Les associations devront aussi mettre en place un registre de leurs membres, les informations détenues à ce titre restant cependant non accessibles au public mais devant être mises à jour et conservées pour être tenues à la disposition des autorités.

2°) Le second volet de la réforme induite par le projet de loi « Partie II », concerne la mise en place d'un cadre juridique adapté aux nouvelles mesures qui pourront être prises pour maintenir à jour l'ensemble des « informations élémentaires » que les personnes morales sont tenues d'obtenir, de conserver, de tenir à la disposition des autorités compétentes et de transmettre aux fins d'inscription au sein des registres tenus par la Direction du Développement Économique et par le Département de l'Intérieur.

Le projet de loi entend ainsi confier au Département de l'Intérieur comme à la Direction du Développement Économique un véritable pouvoir de supervision et de sanction administrative, dans le cadre de leur mission générale de surveillance du respect par les personnes morales relevant de leur compétence des obligations mises à leur charge au titre de la transparence, ce, sous le contrôle du juge.

Il est enfin projeté, en lien avec les recommandations 24 et 35 du Rapport d'évaluation qui estiment les sanctions applicables aux personnes morales, à leurs dirigeants ou aux personnes impliquées dans leur administration insuffisantes et non dissuasives, de renforcer le caractère dissuasif des sanctions. Est ainsi prévu un arsenal de sanctions administratives et pénales, dans le but notamment de garantir la tenue de registres complets et à jour.
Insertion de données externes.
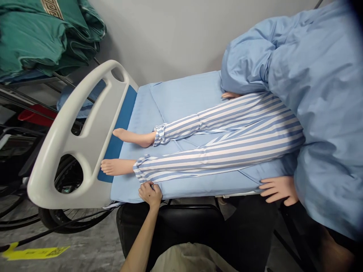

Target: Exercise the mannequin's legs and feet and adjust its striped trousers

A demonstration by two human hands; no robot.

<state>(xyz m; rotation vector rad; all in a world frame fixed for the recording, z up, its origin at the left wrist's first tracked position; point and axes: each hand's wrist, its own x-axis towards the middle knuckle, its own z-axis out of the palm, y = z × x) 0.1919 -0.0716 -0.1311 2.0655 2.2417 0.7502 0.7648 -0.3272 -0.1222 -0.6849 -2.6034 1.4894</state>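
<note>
At far left, a metal rack [69,84] carries a heap of folded, shiny green fabric [42,41]; below it sits a bright red open-looking container [36,115], whose contents cannot be made out. A yellow printed tag [36,253] hangs low, near a black spoked wheel [47,223]. Next stands the moulded white bed end panel [98,138] with rounded cut-outs and a blue strip. The bed is covered by a smooth light-blue sheet [181,96], on which a mannequin's two bare feet [119,167] point toward the panel. The person's left hand [150,193] is at the bed's near edge, just beside the gathered cuff of the nearer leg. Its grip is loosely curled, fingers bent; whether it pinches any cloth cannot be told. The right hand is out of view. The blue-and-white striped cloth trousers [224,143] lie lengthwise along the bed, on the mannequin's legs. At right, a loose light-blue cloth garment [314,87] covers its upper body; one splayed mannequin hand [279,190] reaches over the near edge.
</note>
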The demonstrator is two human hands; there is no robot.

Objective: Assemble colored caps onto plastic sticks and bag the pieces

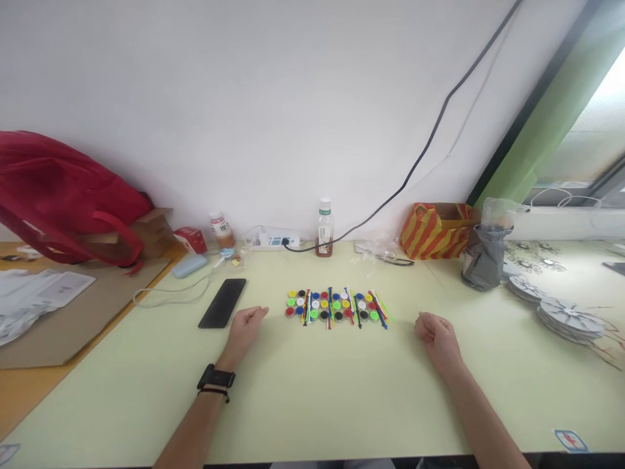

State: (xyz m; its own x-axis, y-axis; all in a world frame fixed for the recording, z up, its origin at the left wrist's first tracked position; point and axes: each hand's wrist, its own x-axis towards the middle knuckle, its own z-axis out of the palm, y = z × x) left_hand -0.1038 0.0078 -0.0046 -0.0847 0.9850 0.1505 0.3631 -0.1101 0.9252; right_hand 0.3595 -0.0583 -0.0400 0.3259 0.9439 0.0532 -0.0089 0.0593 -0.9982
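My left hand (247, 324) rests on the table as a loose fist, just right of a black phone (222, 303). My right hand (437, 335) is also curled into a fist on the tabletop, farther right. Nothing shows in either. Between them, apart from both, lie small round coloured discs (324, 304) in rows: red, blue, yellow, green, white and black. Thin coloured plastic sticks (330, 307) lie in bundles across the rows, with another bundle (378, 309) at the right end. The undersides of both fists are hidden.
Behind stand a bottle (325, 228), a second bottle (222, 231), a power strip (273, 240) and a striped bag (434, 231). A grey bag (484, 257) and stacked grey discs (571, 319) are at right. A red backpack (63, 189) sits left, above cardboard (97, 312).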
De même, le quantum et le libellé des sanctions pénales sont-ils revus de sorte qu'elles pourront être prononcées envers les personnes tant physiques que morales.

La stratégie nationale déployée par la Principauté au titre des actions prioritaires devant être mises en œuvre au plan règlementaire appellera le dépôt, dans les semaines à venir, d'un troisième projet de loi dit « Partie III » ; ce texte sera dédié aux dispositifs juridiques complémentaires élaborés à l'initiative de la Direction des Services Judiciaires en concertation avec les services gouvernementaux pour répondre aux recommandations du Comité Moneyval qui intéressent l'action des autorités judiciaires dans le domaine de la lutte contre le blanchiment de capitaux et le financement du terrorisme.